Art. 45.§ 1. De Minister of zijn gemachtigde verklaart de betrekkingen van niveau A vacant.

De betrekkingen behorend tot het niveau B, C of D worden vacant verklaard door de Voorzitter van het directiecomité of zijn gemachtigde. § 2. De in paragraaf 1 bedoelde overheid stelt de datum of data vast waarop de benoemingsvoorwaarden voor de vacant verklaarde betrekkingen moeten vervuld zijn.

Art. 46.Wanneer het bestuur van de Medische Expertise vaststelt dat een ambtenaar niet meer in staat is zijn functie volledig, geregeld en onafgebroken uit te oefenen en ze later terug te hervatten, kan de in artikel 45, § 1, bedoelde overheid zijn betrekking vacant verklaren.

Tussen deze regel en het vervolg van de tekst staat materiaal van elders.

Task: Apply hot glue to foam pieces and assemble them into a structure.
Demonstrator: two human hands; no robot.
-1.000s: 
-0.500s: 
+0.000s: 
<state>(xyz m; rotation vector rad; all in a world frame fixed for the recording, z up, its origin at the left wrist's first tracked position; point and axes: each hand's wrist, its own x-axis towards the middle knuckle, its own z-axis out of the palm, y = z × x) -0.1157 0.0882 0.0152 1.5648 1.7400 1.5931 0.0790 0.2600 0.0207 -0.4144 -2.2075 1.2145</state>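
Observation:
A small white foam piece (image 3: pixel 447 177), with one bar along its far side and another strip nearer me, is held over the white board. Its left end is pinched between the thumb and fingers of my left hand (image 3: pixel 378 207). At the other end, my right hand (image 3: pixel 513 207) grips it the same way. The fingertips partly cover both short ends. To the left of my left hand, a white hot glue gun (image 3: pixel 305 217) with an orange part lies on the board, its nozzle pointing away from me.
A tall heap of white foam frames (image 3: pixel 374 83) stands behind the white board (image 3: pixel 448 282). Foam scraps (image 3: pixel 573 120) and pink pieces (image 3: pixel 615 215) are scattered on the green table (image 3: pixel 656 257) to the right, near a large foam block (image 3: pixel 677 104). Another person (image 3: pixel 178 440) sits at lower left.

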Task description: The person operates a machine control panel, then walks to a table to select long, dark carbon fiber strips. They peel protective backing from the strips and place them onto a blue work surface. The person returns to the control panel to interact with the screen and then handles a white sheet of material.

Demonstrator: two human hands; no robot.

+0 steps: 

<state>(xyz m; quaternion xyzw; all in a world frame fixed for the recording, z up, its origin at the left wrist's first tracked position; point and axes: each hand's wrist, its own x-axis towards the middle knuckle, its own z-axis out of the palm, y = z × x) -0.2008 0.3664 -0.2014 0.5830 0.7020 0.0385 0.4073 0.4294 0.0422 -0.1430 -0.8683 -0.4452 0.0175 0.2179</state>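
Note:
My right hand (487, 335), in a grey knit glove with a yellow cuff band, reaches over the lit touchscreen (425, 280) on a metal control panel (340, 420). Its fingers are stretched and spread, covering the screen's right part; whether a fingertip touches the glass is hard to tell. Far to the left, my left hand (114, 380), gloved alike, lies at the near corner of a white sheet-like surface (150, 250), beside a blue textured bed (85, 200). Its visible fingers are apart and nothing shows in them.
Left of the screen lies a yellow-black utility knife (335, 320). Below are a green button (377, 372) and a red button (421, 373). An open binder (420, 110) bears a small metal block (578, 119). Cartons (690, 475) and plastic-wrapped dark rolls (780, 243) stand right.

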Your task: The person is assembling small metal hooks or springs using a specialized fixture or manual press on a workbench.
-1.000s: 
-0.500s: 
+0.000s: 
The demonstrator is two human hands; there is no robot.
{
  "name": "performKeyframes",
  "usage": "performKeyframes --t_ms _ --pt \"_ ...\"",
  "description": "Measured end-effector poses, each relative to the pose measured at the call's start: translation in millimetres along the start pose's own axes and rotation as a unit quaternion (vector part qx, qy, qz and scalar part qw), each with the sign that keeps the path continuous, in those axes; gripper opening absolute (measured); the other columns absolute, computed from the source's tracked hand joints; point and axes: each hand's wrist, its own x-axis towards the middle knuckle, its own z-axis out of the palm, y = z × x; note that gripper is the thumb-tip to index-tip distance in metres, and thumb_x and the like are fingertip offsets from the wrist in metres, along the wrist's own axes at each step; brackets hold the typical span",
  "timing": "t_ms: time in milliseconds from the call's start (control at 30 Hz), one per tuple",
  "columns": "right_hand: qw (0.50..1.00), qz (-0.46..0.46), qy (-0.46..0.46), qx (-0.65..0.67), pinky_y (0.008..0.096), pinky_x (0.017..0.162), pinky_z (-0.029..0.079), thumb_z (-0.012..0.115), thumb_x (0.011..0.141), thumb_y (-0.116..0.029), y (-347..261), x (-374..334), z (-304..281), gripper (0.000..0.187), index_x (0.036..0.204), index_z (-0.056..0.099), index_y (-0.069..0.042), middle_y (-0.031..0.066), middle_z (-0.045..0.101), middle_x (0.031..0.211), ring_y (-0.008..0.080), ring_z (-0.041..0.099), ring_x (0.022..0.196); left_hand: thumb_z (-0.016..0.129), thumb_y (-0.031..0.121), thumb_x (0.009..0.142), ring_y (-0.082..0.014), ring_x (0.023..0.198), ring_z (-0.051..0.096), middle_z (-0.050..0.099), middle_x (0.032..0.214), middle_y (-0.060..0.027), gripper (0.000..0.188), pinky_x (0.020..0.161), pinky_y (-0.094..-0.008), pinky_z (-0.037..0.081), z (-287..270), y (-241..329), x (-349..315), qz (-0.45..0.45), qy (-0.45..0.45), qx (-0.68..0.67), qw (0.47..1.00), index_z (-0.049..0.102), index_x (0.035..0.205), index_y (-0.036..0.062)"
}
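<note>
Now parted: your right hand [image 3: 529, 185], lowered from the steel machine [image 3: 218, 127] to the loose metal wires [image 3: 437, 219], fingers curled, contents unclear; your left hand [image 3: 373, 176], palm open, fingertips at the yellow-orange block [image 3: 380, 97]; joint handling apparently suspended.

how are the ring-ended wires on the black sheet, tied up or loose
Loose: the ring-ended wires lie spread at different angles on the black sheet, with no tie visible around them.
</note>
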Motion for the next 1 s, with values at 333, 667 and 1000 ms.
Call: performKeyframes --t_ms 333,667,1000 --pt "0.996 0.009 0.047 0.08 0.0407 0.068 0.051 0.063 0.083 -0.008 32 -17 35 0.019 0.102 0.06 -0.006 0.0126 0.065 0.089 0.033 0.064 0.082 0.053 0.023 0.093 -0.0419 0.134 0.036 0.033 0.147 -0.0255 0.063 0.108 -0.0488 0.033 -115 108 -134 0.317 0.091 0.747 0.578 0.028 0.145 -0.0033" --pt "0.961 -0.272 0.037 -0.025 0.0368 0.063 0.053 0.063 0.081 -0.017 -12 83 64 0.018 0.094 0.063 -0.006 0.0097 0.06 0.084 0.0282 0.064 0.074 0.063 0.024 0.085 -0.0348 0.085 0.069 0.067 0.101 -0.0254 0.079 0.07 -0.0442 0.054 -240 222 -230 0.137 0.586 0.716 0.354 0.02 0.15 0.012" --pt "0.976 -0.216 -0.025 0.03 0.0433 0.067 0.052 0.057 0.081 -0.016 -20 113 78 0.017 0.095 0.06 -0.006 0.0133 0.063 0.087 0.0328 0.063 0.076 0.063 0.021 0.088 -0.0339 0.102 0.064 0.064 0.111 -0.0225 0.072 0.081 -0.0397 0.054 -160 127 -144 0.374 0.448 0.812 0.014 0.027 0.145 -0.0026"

Art. 47.De procedures van incompetitiestelling kunnen met het oog op bevorderingen, veranderingen van graad en mutaties tot nog niet vacante betrekkingen worden uitgebreid, de benoemingen en de mutaties in die betrekkingen mogen geen uitwerking hebben vooraleer zij werkelijk vacant zijn. HOOFDSTUK 7. - Hogere functies

Art. 48.In afwijking van artikel 3, § 2, vierde lid, van het koninklijk besluit van 8 augustus 1983 betreffende de uitoefening van een hoger ambt in de rijksbesturen kunnen ambtenaren van de klasse A1 worden aangewezen voor de uitoefening van een hoger ambt in de klasse A3, mits het akkoord van de Inspecteur van Financiën, bij gebrek aan kandidaten die de statutaire voorwaarden vervullen om te worden benoemd in deze klasse. HOOFDSTUK 8. - Diverse bepalingen

Art. 49.De administratieve standplaats van de ambtenaren wordt bepaald door de Voorzitter van het directiecomité of zijn gemachtigde.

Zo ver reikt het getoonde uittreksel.